Overview of the batch process for the nLB classifier. With random sampling a subset of the bigraph is selected. The projection is created for each batch, to calculate a part of the class vector. Subsequently, we assemble all the partial vectors into a whole class vector that is used by the logistic regression

3.6.2 Sampling

Another technique that enables the network-only Link-Based (nLB) classifier to scale to larger datasets and improve the run-time performance is sampling. Since the number of features used by nLB is usually very small, instead of building class vectors for all the training nodes, we can use only a subset of the training nodes to train the classifier. In our experiments, we observed that a sample of around 100 training instances was usually sufficient for training the classifier. Therefore, in the experimental set-up we run nLB with and without sampling and compare the results.

3.6.3 Grid search

Fine tuning the parameters of the top nodes beta function (Eq. 1) can require many iterations. In order to reduce the number of iterations, a grid search with multiple levelsFootnote 2 can be employed. The idea is that every level of the search performs a more fine-grained lookup around the best selected parameters’ values from the previous level. If, for instance, our search on level i with step s determined that x is the best value for a parameter, then the following level \(i+1\) will look for a better value in the range [\(x-s\), \(x+s\)]. The size of the step, i.e. the coarseness of the search, decreases in each new level.Footnote 3 This yields significant runtime improvements in comparison to extensive search of the space, while giving the same solution granularity. As we discuss further in Sect. 5.2, one can also perform a grid search with fewer levels that results in limited performance degradation, or incorporate knowledge about the most suitable beta shapes in the search procedure.

3.6.4 SW transformation

Finally, we introduce a fast method, called SW-transformation, to calculate the label scores for the case where wvRN (Eq. 3) is combined with an aggregation function that sums the weights of the top nodes. Hence the name SW-transformation, which is an acronym of the two methods involved: the sum of shared nodes and the wvRN.

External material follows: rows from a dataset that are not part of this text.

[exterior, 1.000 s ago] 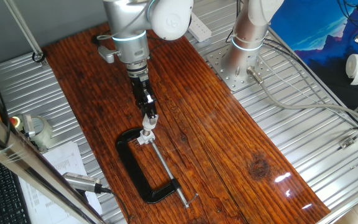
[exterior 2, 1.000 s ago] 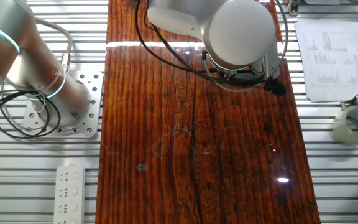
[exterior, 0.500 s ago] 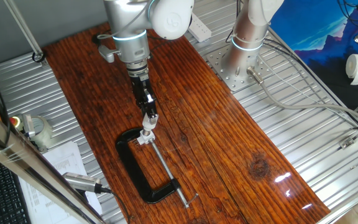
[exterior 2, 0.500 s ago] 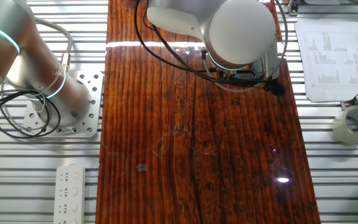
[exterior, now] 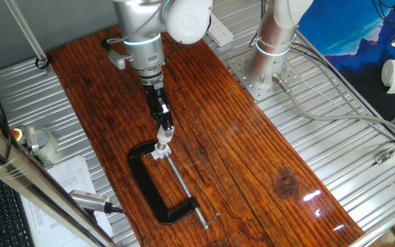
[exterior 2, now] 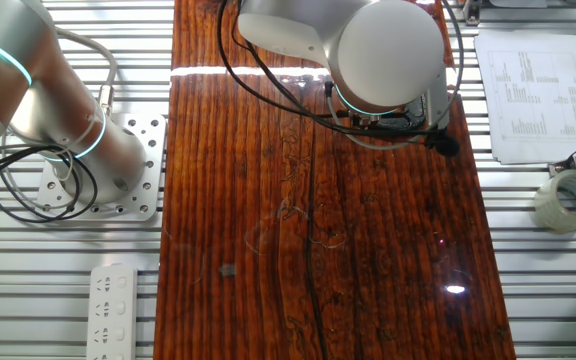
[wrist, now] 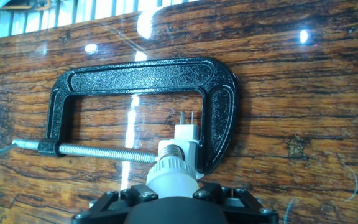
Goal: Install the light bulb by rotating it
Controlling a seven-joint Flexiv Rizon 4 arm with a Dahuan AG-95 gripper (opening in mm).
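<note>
The gripper point(exterior: 163, 137) is closed on the light bulb point(wrist: 171, 171), holding it by its pale head with the silvery screw base pointing down into the small white socket point(wrist: 188, 138), which is pinned in the black clamp point(wrist: 142, 78) on the wooden table point(exterior: 252, 158). To do the turn well, I judge the wrist should spin squarely about the bulb's own axis with only light downward pressure — any tilt could cross the thread or lever the socket out from under the clamp screw point(wrist: 98, 151). Against the frames of a second and half a second ago nothing visibly differs — arm, bulb and clamp sit alike; any rotation is too slight to see.
</note>
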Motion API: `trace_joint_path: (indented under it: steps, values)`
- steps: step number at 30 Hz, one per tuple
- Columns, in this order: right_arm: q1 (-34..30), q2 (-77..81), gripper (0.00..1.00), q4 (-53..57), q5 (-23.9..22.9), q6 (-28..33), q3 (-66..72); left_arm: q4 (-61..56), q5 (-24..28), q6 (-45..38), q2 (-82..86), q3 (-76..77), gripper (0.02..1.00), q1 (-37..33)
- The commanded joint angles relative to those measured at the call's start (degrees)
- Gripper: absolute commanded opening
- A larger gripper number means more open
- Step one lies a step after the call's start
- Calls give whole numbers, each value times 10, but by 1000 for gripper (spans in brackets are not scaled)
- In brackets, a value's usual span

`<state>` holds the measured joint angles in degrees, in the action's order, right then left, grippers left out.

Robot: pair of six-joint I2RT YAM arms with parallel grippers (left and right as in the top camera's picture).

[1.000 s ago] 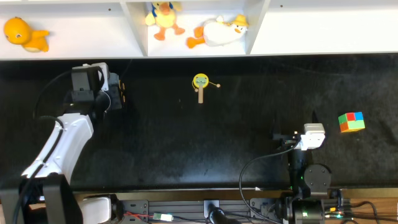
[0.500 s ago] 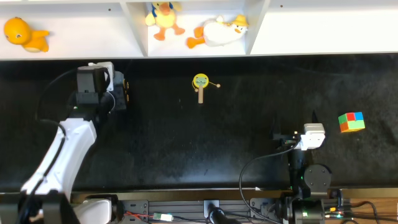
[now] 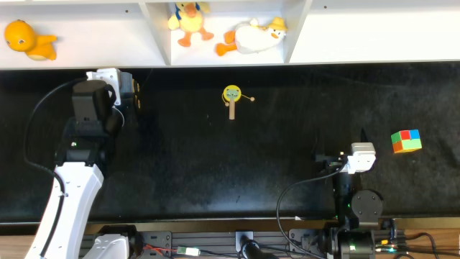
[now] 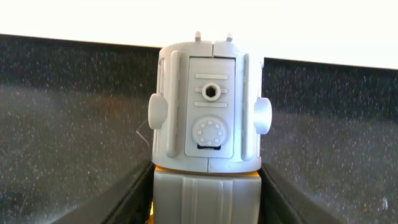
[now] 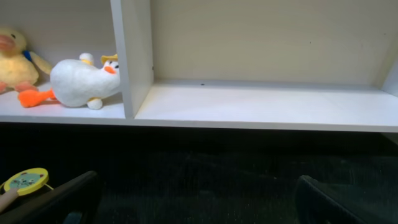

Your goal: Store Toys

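My left gripper (image 4: 208,190) is shut on a grey-white robot toy (image 4: 208,118), which stands upright between the dark fingers (image 4: 134,196). From above, this gripper (image 3: 121,92) hangs over the black mat just in front of the white shelf (image 3: 108,50). A yellow-green hand drum toy (image 3: 231,97) lies mid-mat, and it also appears in the right wrist view (image 5: 25,180). A colour cube (image 3: 406,141) rests at the right. My right gripper (image 3: 357,158) stays low near its base, open, with nothing between its fingers (image 5: 68,193).
Three plush toys sit in the shelf: an orange duck (image 3: 29,39) in the left bay, and a yellow duck (image 3: 188,20) and a white duck (image 3: 251,36) in the middle bay. The right bay (image 5: 261,102) holds nothing. Cables run along the table's front edge.
The left arm has swung its wrist and carried the robot toy a little closer to the shelf. The right arm has kept still.
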<state>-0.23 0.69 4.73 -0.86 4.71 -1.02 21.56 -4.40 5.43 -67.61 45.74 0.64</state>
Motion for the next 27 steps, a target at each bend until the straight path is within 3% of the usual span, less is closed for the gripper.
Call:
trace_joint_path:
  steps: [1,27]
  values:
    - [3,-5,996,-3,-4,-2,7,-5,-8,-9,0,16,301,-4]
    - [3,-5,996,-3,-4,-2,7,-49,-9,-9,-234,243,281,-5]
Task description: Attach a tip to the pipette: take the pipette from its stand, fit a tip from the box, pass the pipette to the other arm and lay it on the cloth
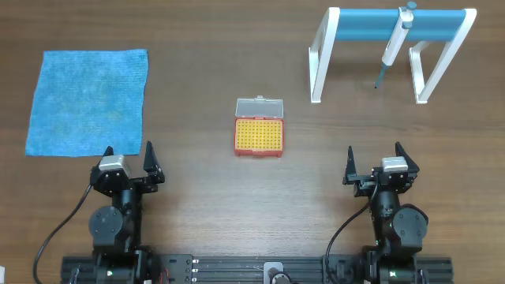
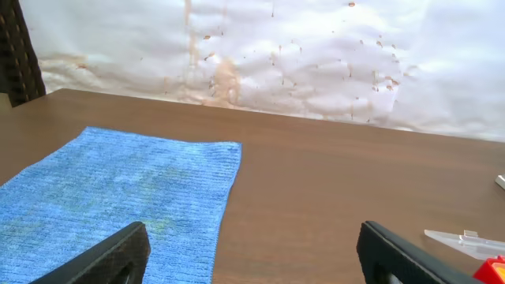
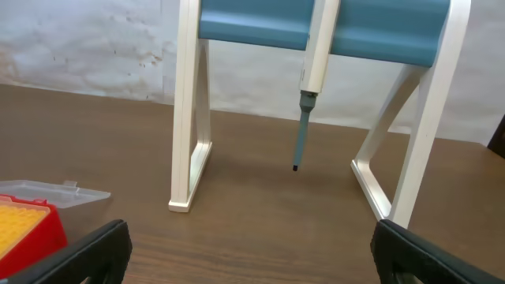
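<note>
While the pipette [image 1: 392,49] hangs from its stand [image 1: 319,63] at upper right of the top view, my right gripper [image 1: 374,156] sits spread wide, lower right. I should approach squarely, close on the white body, probably just below the blue bar [image 1: 367,24], and lift clear.

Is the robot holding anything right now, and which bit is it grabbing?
Nothing is held. The left gripper and right gripper both have open, empty fingers; the pipette hangs on its stand.
</note>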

To calculate the projection using the sum of shared nodes we find for each bottom node (\(n_\perp\)) all the top nodes it is connected to (on average \(k_\perp\)) and then look at all the nodes connected by the top node (on average \(k_\top\)). This results in a time complexity of O(\(n_\perp \cdot k_\perp \cdot k_\top\)) = O(\(m \cdot k_\top\)), with m the number of edges. For sparsely connected graphs, or any graph where a node has no more than some constant maximum number of connections (i.e. \(k_\perp\) and \(k_\top\) are bounded by a constant), this scales linearly with the number of bottom nodes (O(\(n_\perp\))). In the case of fully connected graphs (\(k_\perp = n_\top\) and \(k_\top = n_\perp\)) however, the complexity is O(\(n_\perp ^2 \cdot n_\top\)). Consequently, the wvRN is applied to this projection, which calculates the node’s score as a weighted average of the neighbors’ scores. The time complexity of the wvRN classifier scales linearly with the number of edges in the projection (O(\(n_\perp \cdot k_p\)) = O(\(m_p\))) and is no larger than the time complexity of the projection. Again, when the average degree in the projection (\(k_p\)) is bounded by a constant this becomes O(\(n_\perp\)) and when the graph is fully connected it is O(\(n_\perp ^2\)).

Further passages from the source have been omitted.